PART 1) I have a workbook that we keep track of all help hired along with a bunch of other information. I wanted to create a tab that will use the following criteria (State, Date Range, Used Multiple Times, Rehire Status) to retrieve the names of anyone who fit the criteria that is filled in. I have used the Filter Function to retrieve a list of values using the criteria as long as all criteria are filled in.
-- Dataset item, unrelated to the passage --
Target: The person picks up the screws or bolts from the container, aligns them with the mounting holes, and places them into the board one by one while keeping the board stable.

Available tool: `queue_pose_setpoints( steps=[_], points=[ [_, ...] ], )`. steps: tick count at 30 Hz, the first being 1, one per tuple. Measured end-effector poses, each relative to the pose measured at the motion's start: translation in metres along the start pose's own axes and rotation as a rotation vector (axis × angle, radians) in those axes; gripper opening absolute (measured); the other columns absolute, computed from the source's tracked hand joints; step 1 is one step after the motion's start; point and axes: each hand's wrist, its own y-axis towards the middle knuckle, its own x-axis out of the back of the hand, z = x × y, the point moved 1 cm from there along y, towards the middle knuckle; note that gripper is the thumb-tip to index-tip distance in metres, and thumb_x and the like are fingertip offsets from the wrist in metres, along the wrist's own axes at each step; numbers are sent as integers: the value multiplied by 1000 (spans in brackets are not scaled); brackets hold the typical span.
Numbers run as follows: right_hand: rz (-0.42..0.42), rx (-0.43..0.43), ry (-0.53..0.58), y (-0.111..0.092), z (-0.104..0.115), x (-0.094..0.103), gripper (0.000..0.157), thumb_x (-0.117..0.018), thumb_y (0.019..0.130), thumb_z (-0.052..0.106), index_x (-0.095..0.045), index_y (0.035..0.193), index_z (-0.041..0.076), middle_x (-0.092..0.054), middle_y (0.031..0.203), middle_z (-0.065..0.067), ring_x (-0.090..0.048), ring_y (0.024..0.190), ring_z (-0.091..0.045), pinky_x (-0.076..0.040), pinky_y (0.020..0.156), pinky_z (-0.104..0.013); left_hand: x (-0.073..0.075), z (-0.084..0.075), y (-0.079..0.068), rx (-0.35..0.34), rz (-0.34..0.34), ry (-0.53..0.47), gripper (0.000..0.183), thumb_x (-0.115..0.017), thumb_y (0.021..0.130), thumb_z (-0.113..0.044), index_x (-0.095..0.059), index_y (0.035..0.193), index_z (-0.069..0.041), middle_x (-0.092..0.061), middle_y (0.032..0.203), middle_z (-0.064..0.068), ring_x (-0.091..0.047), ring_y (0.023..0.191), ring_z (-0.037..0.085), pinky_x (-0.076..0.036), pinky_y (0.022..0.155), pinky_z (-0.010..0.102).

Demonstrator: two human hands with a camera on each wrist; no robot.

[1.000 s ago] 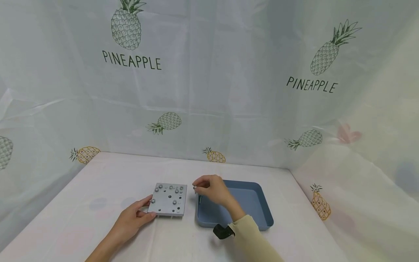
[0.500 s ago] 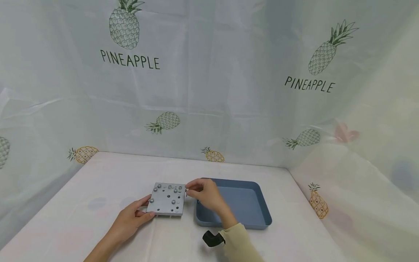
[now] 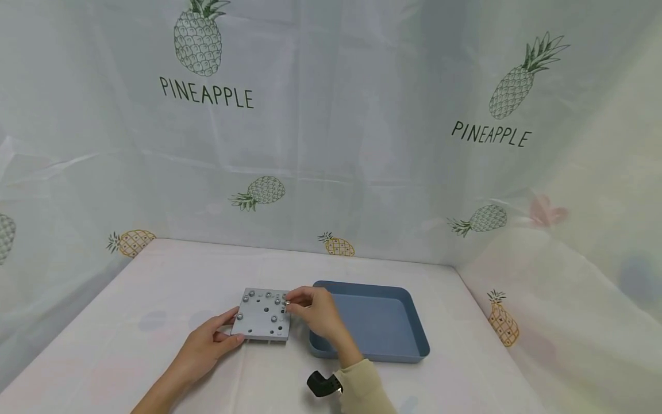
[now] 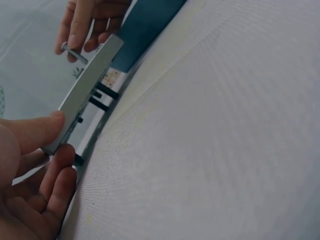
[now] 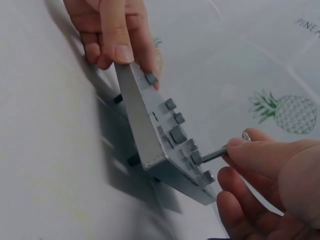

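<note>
A square silver metal plate (image 3: pixel 253 319), with several screws and holes across its top, is held just above the table. My left hand (image 3: pixel 208 346) grips its left edge, thumb on top and fingers underneath. Over the plate's right side is my right hand (image 3: pixel 319 313), pinching a small screw (image 5: pixel 216 153) between thumb and fingertips. That screw points down at a slant, its tip right at the plate's upper face among other screw heads (image 5: pixel 177 134). Dark screw ends (image 4: pixel 108 90) stick out below the plate in the left wrist view.
A blue rectangular tray (image 3: pixel 377 322) sits right of the plate, partly behind the right forearm. A black wrist-worn device (image 3: pixel 322 384) juts from the right sleeve (image 3: pixel 364 388). A pineapple-print curtain (image 3: pixel 362 144) hangs behind the white-covered table (image 3: pixel 181 276).
My right hand has moved left from the tray's left edge to over the plate's right side, carrying the screw. My left hand and the plate have stayed in place.
</note>
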Motion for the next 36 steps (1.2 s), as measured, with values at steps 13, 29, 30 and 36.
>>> queue_pose_setpoints(
  steps=[13,29,30,36],
  points=[
    [-55,-6,-15,3,-4,-7,13,-82,94,10,-83,106,15,-78,91,7,-67,83,-5,-51,70,-25,1,-1,2,5,7,23,80,-82,94,-38,-47,161,-11,-61,149,16,-68,96,9,-48,86,31],
    [-61,9,-54,4,-5,-15,13,-83,93,8,-83,104,15,-75,88,11,-64,80,1,-50,66,-22,1,4,2,0,14,17,80,-81,95,-40,-47,161,-11,-60,150,17,-69,96,9,-47,85,28],
    [-61,14,-62,4,-5,-15,14,-83,93,7,-83,104,14,-76,89,11,-64,80,1,-50,66,-22,1,4,2,-1,14,18,80,-81,95,-40,-47,161,-11,-60,149,17,-69,96,9,-48,85,28],
    [-68,38,-103,3,-5,-16,14,-83,93,7,-83,105,15,-77,90,10,-65,81,2,-50,68,-22,1,3,3,-7,11,28,80,-81,95,-40,-46,161,-10,-60,150,17,-69,95,8,-48,86,29]
  ],
)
If i leave one of the cells blank, then it wont retrieve any values. What i want to do (whether its using the FILTER function or something else), is retrieve a list of unique values that meet whatever criteria is entered and to ignore the criteria that is blank. The current equation i am using is as follows: =SORT(UNIQUE(FILTER('Help Slip information'!$A$2:$AD$20000,('Help Slip information'!$A$2:$A$20000=$B$1)*('Help Slip information'!$P$2:$P$20000=$B$5)*('Help Slip information'!$E$2:$E$20000>=$B$2)*('Help Slip information'!E2:E20000<=$B$3),"None Meet Search Criteria")))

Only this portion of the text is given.